E con questo, per citare Totò e Peppino, abbiamo detto tutto. (O
forse no. Forse vale ancora la pena sottolineare che nel Parlamento
della scorsa legislatura c’erano meno laureati che in quello postunitario e del primo Novecento. All’Assemblea Costituente,
nonostante la guerra avesse ostacolato la frequenza all’università,
era laureato il novantadue per cento dei parlamentari: fino allo scorso
febbraio la quota si era inabissata al sessantaquattro per cento.

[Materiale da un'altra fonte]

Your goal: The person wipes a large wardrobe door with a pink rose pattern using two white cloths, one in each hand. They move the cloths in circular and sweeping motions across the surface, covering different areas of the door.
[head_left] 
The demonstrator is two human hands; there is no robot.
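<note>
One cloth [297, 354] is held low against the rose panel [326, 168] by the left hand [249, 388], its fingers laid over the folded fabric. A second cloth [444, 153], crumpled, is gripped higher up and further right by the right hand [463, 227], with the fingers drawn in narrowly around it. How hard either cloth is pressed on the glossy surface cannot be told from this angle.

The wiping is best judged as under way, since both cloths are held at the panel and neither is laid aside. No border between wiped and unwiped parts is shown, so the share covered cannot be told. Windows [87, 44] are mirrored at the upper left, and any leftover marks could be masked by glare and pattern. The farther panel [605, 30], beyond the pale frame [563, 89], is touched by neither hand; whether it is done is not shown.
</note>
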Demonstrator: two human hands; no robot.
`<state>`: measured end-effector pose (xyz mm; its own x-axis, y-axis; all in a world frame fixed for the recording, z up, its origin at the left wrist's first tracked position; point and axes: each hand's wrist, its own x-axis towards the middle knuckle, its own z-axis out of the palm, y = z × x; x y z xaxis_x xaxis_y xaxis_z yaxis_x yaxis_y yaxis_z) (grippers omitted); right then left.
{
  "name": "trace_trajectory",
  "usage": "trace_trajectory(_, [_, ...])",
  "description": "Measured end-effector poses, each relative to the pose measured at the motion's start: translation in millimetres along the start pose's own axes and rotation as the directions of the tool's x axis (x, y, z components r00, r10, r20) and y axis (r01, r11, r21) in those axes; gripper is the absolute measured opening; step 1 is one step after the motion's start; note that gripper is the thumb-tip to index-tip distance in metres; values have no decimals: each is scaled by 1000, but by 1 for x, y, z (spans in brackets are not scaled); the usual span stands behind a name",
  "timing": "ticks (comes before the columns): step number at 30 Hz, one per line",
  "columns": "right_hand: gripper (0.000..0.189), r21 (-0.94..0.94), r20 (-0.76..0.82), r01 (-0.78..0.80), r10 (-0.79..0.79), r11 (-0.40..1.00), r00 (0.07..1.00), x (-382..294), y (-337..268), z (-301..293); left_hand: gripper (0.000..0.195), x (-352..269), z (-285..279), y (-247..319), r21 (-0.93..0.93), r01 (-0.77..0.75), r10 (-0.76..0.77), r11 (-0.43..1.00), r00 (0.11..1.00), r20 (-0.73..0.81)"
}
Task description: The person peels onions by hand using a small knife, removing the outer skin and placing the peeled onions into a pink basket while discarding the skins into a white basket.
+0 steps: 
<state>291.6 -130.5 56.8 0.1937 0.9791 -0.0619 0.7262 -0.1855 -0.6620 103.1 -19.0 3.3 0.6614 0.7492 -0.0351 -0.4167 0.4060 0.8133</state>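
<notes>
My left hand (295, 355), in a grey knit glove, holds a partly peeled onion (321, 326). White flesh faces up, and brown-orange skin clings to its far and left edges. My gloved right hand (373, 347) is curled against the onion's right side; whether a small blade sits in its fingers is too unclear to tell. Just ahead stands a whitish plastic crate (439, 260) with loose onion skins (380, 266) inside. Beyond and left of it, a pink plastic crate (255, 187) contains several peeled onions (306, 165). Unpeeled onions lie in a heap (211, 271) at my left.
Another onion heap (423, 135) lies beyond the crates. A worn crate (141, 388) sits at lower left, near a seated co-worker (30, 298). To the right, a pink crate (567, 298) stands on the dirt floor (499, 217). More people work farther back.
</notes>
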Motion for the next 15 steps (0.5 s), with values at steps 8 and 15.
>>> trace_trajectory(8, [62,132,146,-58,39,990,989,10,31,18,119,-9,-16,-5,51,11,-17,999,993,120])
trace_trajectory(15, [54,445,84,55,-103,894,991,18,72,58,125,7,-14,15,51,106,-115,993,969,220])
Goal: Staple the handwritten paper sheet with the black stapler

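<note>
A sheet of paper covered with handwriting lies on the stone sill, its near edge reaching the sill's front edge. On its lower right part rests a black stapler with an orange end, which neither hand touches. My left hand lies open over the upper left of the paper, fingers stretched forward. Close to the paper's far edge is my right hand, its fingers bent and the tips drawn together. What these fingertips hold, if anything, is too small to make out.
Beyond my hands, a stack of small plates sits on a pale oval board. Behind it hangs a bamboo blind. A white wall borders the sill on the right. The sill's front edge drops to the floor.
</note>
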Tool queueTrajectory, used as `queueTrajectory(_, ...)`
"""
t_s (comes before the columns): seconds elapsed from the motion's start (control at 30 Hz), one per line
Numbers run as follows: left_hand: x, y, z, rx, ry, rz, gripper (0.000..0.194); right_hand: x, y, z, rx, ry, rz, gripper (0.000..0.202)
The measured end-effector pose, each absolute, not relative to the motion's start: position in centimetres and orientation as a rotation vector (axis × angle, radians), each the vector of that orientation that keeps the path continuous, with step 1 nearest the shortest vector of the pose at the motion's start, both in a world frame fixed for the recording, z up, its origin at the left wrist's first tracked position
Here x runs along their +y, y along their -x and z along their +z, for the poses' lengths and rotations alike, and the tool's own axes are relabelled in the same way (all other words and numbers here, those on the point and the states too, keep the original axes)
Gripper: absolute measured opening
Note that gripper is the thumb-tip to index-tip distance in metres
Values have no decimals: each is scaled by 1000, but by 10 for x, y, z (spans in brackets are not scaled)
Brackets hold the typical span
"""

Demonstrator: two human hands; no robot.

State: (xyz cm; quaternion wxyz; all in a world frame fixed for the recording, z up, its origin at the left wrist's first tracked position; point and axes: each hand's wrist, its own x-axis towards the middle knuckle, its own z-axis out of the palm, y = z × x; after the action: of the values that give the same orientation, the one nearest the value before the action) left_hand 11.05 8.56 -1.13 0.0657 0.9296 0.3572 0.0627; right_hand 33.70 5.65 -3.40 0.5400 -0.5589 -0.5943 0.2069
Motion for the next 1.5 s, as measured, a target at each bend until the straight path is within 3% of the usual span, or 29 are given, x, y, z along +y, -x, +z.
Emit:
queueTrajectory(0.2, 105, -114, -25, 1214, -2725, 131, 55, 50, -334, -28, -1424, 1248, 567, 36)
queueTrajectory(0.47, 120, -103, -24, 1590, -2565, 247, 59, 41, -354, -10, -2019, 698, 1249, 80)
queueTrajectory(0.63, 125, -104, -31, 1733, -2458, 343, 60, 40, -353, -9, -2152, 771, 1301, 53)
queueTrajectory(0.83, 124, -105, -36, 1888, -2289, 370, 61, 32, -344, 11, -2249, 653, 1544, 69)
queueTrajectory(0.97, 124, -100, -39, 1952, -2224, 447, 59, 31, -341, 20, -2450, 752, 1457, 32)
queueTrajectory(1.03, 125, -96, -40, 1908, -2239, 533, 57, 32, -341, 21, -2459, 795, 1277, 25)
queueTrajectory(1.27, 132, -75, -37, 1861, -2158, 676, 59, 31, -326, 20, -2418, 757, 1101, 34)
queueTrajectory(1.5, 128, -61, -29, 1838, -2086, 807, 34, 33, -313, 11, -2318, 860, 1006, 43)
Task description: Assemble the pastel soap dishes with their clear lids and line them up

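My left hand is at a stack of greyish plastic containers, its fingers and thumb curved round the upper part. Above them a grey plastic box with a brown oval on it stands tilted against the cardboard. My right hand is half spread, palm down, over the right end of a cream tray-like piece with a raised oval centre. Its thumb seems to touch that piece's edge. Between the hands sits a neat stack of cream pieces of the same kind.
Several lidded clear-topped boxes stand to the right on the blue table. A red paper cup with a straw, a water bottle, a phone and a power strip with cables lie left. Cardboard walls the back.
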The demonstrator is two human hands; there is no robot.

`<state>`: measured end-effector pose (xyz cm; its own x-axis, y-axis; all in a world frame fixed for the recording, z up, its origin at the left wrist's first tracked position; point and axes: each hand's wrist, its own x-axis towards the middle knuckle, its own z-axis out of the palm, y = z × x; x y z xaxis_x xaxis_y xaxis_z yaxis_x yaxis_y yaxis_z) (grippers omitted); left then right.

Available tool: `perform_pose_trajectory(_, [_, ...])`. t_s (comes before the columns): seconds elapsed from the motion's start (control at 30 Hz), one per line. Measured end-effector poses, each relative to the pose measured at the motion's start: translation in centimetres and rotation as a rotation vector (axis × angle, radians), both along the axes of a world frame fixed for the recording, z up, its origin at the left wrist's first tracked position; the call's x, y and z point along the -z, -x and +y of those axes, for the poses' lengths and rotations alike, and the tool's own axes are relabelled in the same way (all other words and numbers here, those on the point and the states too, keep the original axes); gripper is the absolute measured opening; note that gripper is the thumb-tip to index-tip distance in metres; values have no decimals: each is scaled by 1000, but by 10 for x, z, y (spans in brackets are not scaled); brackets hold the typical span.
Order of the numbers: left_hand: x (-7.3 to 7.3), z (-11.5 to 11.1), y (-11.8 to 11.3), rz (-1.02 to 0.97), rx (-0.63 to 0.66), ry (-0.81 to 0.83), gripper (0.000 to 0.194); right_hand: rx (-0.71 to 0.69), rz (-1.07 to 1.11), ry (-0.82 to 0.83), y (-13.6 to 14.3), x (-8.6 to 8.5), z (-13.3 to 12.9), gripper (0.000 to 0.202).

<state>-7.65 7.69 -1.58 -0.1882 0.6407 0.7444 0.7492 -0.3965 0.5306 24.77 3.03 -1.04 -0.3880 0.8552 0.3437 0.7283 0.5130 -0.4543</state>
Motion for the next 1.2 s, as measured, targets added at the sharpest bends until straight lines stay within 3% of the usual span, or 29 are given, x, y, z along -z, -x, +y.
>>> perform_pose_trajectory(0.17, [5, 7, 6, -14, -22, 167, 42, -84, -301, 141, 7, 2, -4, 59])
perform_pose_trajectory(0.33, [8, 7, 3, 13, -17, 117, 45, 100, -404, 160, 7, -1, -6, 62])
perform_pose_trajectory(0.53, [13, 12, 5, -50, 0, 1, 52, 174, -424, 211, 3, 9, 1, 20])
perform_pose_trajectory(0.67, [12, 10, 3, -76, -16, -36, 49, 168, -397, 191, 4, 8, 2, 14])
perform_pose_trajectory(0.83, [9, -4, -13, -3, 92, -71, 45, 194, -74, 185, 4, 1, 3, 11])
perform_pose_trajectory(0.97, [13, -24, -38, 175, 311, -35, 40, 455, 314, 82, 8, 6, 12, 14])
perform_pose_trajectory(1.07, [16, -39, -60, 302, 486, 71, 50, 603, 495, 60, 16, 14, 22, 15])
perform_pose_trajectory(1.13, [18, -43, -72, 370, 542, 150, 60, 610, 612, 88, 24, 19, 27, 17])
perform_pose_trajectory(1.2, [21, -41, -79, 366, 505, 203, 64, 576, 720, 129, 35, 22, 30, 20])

Almeno tra deputati e senatori, dunque, è già passata la linea
Sacconi: meno laureati. Insomma, sono finiti i tempi in cui, negli anni
Sessanta dell’Ottocento, il più grande fisico teorico inglese, James
Clerk Maxwell, lo scopritore del campo elettromagnetico, imparava
apposta l’italiano per venire a parlare, di fisica, con il ministro italiano
della Pubblica Istruzione, Carlo Matteucci. È come se oggi Stephen
Hawking inseguisse Mariastella Gelmini lungo il tunnel Ginevra-Gran
Sasso per farsi spiegare qualcosa sulle bizzarre proprietà dei
neutrini.)
Restano i «tecnici» montiani. Loro magari sanno che Shakespeare
ha scritto l’Amleto, però, a quanto pare, il problema se aumentare o
meno gli investimenti in cultura non se lo sono nemmeno posto:
hanno tagliato e basta (e non solo in ambito culturale). A volte,
crediamo, perfino con goduria e presunzione. Salvo poi accorgersi di
qualche erroruccio «tecnico» che era così grave da costringere la
lingua italiana a inventare ad hoc (latino) un nome nuovo, tipo
l’orribile «esodati».
Una prova? Prendiamo l’università. Per i «tecnici», spesso
paradossalmente insigni accademici, l’università e la ricerca non
sono una priorità del Paese, figurarsi se possono, come dovrebbero,
essere il primo punto dell’agenda politica ed economica. Infatti, la
legge di stabilità del governo Monti prevedeva solo cento milioni di
incremento per il Fondo di finanziamento ordinario delle università,
contro i quattrocento milioni necessari per il loro normale
funzionamento (da notare che questi tagli si aggiungono ai 561
milioni dei quattro anni precedenti, perciò il totale dei trasferimenti
dello Stato all’università si è ridotto in cinque anni del 12 per cento). Il
che significa – come ha detto il presidente della Conferenza dei
rettori, Marco Mancini – che molti atenei italiani non avranno nel 2013
i soldi necessari per pagare gli stipendi ai loro dipendenti e/o le
bollette ai loro fornitori e/o le borse di studio agli studenti che hanno il
torto di essere meritevoli senza essere ricchi.